Welcome.
I'm
happy to say the first four novels in the Willa Jansson series and the first
four in the Laura Di Palma series are now ebooks. An electronic edition of my
latest short story, "The Children," published last year by Ellery Queen Mystery Magazine, is
available as well. (It will also be on EQMM's
web site this summer for as long as the September/October print edition is on
the stands. That issue will feature the story's sequel, Champawat, a novella about Anarchists and Democrats in 1919.)
Below, you'll find links to these in the Kindle, Nook, and iTunes ebookstores.
Next month, I'll add links to my upcoming e-anthology, The Children and Other Stories.
The
novels are all revised editions, a little different than the print versions
from Bantam, Ballantine, Simon & Schuster and Pocket. The plots are the
same but details and covers are new. (The earliest books are the most changed.)

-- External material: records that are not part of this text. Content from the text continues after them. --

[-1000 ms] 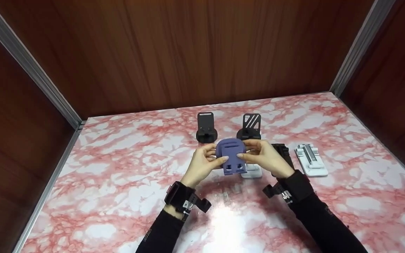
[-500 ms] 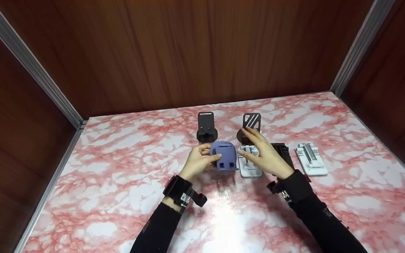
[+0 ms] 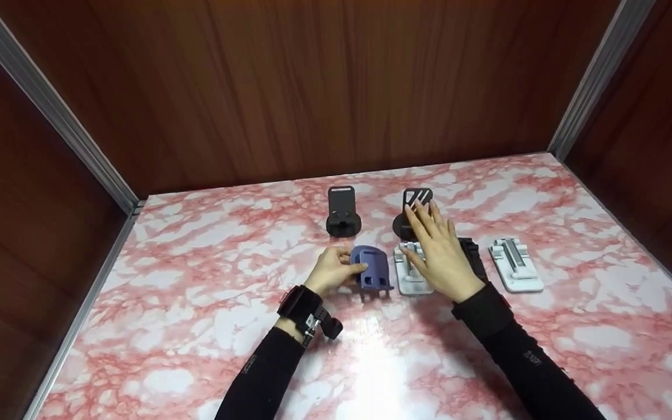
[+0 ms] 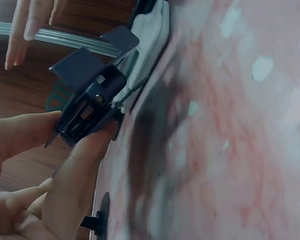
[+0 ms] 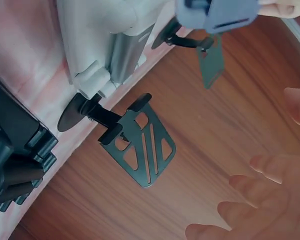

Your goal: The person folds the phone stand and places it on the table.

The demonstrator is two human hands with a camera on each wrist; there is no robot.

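Note:
My left hand (image 3: 329, 269) pinches a purple phone stand (image 3: 374, 263) by its left edge, thumb on the near face. In the left wrist view the purple stand (image 4: 79, 69) shows its hinge and lower lips, close over the table. My right hand (image 3: 444, 254) holds nothing; its fingers are spread and straight, above a white phone stand (image 3: 415, 287) lying folded. Those fingertips overlap an upright black phone stand with slanted slots (image 3: 408, 226) in the head view. The right wrist view shows the fingers apart from this slotted stand.
An upright black phone stand (image 3: 342, 201) with a round base is at the back, left of the slotted one. A folded black stand (image 3: 472, 251) lies partly behind my right hand. Farther right lies another white stand (image 3: 525, 284). Wood panels (image 3: 336, 87) enclose the marbled table (image 3: 196, 326).
My right hand has let go of the purple stand, moved right and spread its fingers. My left hand has lowered the stand slightly and turned it.

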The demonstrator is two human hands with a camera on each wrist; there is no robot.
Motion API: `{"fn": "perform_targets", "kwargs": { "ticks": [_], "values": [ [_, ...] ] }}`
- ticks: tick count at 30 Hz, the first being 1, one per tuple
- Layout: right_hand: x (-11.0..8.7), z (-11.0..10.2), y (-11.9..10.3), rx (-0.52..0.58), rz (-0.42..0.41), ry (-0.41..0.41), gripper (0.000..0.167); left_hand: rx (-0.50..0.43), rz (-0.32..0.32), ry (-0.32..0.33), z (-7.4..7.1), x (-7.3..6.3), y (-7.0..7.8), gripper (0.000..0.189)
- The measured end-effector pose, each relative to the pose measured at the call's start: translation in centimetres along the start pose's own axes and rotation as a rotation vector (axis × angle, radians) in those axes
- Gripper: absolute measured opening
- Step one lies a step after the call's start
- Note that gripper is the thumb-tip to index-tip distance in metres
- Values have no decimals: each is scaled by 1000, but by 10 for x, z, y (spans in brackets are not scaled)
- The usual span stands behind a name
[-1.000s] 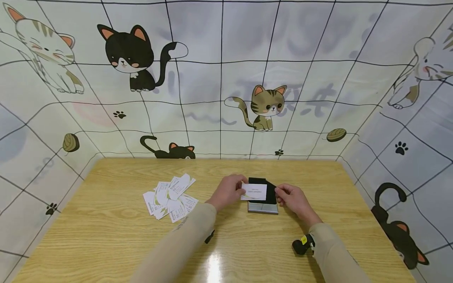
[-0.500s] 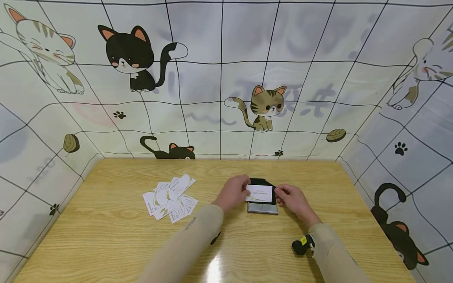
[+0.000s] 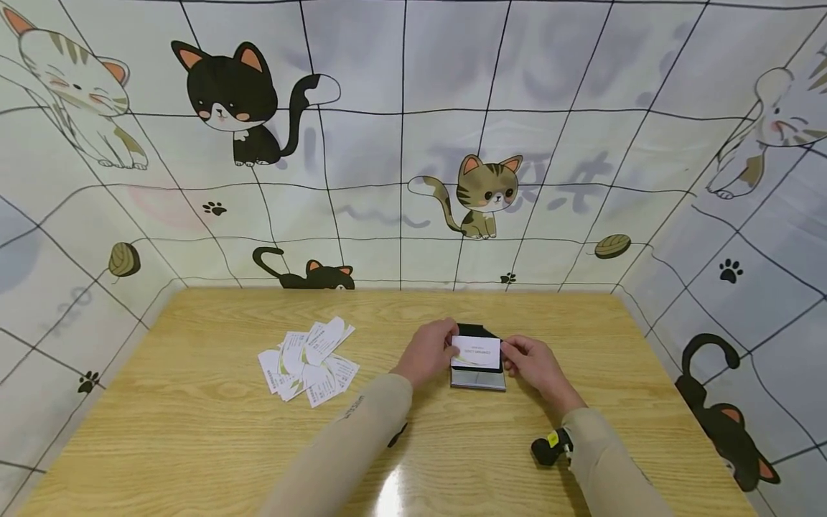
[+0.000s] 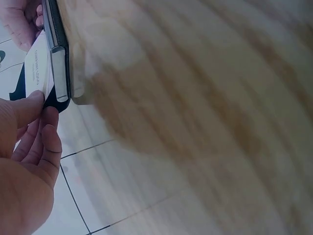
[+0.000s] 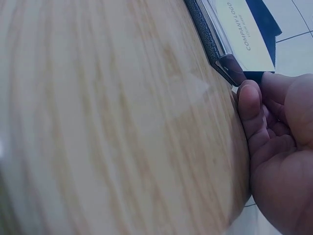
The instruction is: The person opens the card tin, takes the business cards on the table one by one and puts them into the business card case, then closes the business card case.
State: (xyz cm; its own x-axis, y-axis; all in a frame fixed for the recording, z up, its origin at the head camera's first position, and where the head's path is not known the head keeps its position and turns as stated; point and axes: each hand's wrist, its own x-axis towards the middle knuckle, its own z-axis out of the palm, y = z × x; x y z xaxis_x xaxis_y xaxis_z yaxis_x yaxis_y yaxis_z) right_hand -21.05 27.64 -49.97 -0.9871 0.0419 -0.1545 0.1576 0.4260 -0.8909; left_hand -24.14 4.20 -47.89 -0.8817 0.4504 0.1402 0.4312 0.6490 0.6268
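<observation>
A business card [image 3: 476, 352] printed "COMPANY LOGO" lies over the opened black-and-silver card case [image 3: 478, 380]. My left hand [image 3: 426, 353] pinches the card's left edge, with the thumb on top. On the other side, my right hand [image 3: 533, 364] grips the right edge of the case by its black flap. The left wrist view shows the left thumb [image 4: 30, 105] on the card, beside the case's metal tray [image 4: 59, 73]. From the right wrist, the card [image 5: 244, 36] appears flat above the case, and the right fingers [image 5: 250, 100] sit at the case's corner.
A loose, overlapping pile of business cards [image 3: 309, 362] lies on the wooden table [image 3: 213, 431] left of the hands. A black camera [image 3: 548, 450] is strapped at the right wrist. Cat-printed cloth walls [image 3: 368, 143] stand behind and at both sides.
My left hand has moved slightly right, bringing the card from the case's left side to squarely over it. The right hand keeps its hold on the case.
</observation>
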Motion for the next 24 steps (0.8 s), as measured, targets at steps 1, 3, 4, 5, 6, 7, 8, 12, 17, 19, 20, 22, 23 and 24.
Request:
{"fn": "perform_targets", "kwargs": {
  "ticks": [1,3,4,5,6,7,8,12,17,19,20,22,23,24],
  "values": [
    [0,0,0,0,0,0,21,-3,2,3,0,0,0,15],
    [0,-1,-1,6,-1,-2,21,-16,10,10,-1,0,0,15],
    [1,-1,-1,7,-2,-3,21,-20,16,12,-1,0,0,15],
    [1,-1,-2,8,-3,-4,20,-22,20,11,-1,0,0,15],
    [1,-2,-2,7,-6,-6,20,-24,24,10,-2,0,0,15],
    [1,-2,-2,8,-8,-7,20,-22,27,7,-2,0,0,15],
    [1,-2,-2,8,-11,-9,20,-22,29,4,-2,0,0,16],
    [0,-2,-3,7,-15,-13,21,-17,26,-8,-2,0,-1,16],
    [0,-1,-2,14,-8,-7,22,5,11,-27,0,-1,-2,15],
    [-1,0,-1,24,-3,-6,22,15,5,-40,1,-3,-3,16],
    [-1,0,-1,28,-3,-8,22,17,2,-46,2,-4,-3,16],
    [-1,0,-1,36,0,-8,23,18,-5,-59,2,-5,-3,17],
    [-1,0,-1,38,0,-9,23,22,-7,-63,2,-6,-3,17],
    [-1,0,0,36,-1,-10,23,27,-8,-68,3,-6,-3,17]
  ]
}}
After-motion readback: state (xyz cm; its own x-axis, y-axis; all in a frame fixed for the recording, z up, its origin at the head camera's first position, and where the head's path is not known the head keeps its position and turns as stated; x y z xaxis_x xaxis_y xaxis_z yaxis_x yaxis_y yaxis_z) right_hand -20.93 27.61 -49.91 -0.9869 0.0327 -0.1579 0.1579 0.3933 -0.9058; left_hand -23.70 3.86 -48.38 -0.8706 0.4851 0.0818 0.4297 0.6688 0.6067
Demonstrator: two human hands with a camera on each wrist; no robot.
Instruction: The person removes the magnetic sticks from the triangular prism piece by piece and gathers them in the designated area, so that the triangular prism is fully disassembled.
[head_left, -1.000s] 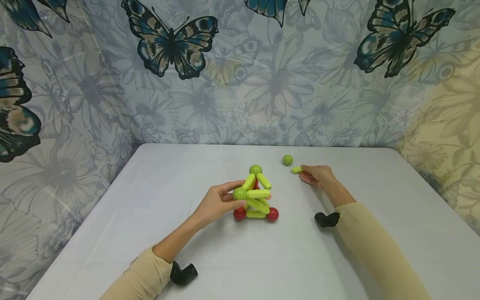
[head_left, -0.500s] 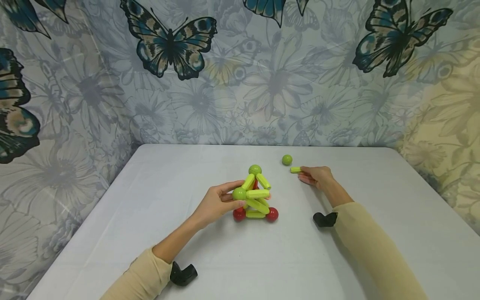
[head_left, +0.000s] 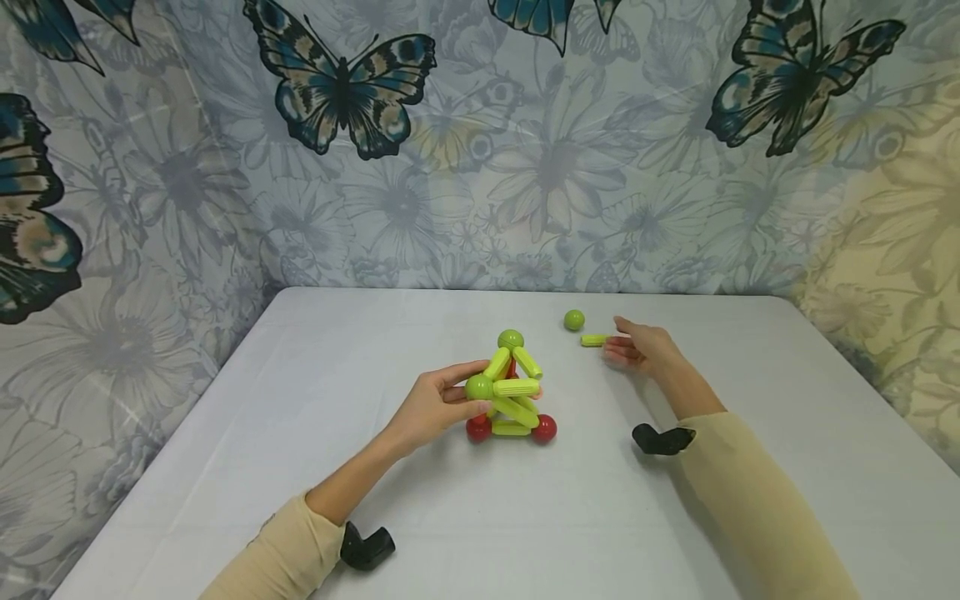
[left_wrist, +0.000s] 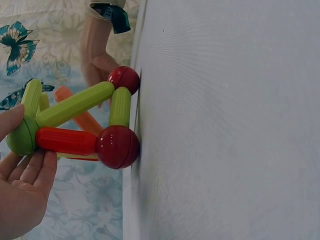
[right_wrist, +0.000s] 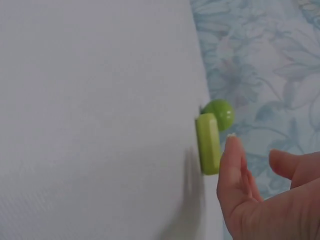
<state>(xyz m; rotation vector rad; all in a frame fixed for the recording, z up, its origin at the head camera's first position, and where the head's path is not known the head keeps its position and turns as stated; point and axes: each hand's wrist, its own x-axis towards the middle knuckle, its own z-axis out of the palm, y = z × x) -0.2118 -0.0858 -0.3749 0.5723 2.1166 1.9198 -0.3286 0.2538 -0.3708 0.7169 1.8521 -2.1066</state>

You'll see links to previews of each ebook here, if you'd like to read the
opening chapters. There's also a link to the first pages of "The
Children."
Until
the anthology is ready, I'll keep a few short stories online here. "Dead
Drunk," winner of a Shamus Award, originally appeared in Guilty As Charged, edited by Scott
Turow. It was reprinted in The Year's
Twenty-five Finest Crime and Mystery Stories, edited by Joan Hess, A Century of Noir, edited by Mickey
Spillane and Max Allan Collins, and The
Shamus Winners, Volume II: 1996 - 2009, edited by Robert J. Randisi. The
second story, "Do Not Resuscitate," was first printed in Carolyn
Hart's Crimes of the Heart. The
third, "The River Mouth," was originally in Tony Hillerman's The Mysterious West and was reprinted in
A Moment on the Edge: 100 Years of Crime
Stories by Women, edited by Elizabeth George.
You can
friend me on Facebook now,
too, and follow me on Twitter.
Best
wishes,
Lia
Here are the links I mentioned, with books arranged from latest
to earliest within each series. (They can be read out of order if you prefer,
none has whodunit spoilers.) They are available for $3.99 for Nook and Kindle
e-readers (or computers with the free Kindle
app or Nook
app), for iPhones and iPads at the iTunes store, and for other mobile
devices and computers at the Google Store. The short story "The
Children" is in those e-bookstores for $.99.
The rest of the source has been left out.